*Work instruction*.
Among the records below, which lines contain the string "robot"? Report them.

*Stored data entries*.
************
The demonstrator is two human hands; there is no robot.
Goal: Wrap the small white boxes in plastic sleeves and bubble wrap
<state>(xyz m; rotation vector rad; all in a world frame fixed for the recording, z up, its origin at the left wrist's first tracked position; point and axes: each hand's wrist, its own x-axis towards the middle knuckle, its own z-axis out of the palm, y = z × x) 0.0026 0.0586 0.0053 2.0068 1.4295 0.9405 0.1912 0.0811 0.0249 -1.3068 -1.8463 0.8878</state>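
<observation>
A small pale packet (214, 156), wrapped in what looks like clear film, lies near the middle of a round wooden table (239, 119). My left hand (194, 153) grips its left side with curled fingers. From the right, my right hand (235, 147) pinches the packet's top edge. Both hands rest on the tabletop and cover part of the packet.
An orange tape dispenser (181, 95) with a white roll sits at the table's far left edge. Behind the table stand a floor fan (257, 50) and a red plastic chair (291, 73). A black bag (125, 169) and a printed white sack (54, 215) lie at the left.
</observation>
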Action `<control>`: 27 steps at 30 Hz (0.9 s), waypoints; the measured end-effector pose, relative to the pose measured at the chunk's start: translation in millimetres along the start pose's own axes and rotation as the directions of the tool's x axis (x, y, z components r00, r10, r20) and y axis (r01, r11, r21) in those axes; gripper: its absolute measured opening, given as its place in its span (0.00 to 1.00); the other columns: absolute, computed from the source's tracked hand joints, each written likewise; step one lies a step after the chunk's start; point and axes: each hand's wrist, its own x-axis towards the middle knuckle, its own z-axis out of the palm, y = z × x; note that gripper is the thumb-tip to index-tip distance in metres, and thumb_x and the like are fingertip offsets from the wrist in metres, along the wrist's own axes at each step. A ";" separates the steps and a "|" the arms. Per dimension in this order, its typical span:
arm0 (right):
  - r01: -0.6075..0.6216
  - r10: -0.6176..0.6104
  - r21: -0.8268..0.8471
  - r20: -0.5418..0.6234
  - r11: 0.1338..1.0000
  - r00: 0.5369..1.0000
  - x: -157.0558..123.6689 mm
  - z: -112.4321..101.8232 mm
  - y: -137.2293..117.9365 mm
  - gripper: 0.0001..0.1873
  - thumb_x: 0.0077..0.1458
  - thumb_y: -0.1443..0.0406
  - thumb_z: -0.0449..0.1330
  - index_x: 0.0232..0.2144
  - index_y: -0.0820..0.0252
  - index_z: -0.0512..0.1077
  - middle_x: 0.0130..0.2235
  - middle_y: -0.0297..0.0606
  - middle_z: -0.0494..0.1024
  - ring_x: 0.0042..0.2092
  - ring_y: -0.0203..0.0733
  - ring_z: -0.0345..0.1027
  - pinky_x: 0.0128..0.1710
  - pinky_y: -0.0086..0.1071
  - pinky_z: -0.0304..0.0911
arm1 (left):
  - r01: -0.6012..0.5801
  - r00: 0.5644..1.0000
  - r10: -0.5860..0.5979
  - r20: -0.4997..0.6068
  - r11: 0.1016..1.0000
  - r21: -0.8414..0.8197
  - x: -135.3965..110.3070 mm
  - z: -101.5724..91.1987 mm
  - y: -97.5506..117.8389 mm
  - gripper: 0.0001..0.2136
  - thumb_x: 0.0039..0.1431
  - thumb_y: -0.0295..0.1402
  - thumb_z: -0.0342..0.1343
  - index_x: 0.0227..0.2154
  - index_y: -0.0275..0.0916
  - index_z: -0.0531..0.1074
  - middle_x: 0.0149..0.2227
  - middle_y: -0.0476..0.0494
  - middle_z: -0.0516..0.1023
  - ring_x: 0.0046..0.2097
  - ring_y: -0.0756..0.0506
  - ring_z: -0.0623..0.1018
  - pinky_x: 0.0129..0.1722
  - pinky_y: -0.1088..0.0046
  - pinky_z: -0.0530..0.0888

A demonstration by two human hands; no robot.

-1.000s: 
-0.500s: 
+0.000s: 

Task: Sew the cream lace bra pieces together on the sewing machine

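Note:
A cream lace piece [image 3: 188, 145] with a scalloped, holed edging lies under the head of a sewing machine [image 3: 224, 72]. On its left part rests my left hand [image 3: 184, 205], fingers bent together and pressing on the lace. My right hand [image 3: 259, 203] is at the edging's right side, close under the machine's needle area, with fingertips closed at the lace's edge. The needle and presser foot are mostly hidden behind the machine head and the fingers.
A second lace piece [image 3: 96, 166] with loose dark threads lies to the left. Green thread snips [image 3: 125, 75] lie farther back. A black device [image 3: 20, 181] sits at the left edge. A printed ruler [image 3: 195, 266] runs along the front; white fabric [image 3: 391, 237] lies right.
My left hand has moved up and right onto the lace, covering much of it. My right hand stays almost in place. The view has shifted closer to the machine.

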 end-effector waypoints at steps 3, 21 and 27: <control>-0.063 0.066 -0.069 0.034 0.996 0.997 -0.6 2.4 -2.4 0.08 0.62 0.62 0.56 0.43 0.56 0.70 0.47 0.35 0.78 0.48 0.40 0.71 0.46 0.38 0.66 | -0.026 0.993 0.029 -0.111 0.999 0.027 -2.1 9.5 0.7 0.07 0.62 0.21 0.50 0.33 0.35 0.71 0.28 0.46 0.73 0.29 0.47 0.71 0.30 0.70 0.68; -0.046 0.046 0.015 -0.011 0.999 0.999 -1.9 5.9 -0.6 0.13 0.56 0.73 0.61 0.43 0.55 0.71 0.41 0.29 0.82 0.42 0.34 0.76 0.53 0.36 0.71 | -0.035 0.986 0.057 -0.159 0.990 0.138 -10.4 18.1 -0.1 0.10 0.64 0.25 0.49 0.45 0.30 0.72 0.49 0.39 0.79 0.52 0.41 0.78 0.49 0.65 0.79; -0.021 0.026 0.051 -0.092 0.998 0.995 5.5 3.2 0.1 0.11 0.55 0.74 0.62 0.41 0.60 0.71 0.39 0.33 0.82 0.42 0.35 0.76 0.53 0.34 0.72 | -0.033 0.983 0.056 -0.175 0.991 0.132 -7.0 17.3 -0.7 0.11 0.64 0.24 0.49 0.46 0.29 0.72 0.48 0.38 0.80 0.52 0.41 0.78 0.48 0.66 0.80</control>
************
*Exercise result*.
The demonstrator is two human hands; there is no robot.
A demonstration by two human hands; no robot.

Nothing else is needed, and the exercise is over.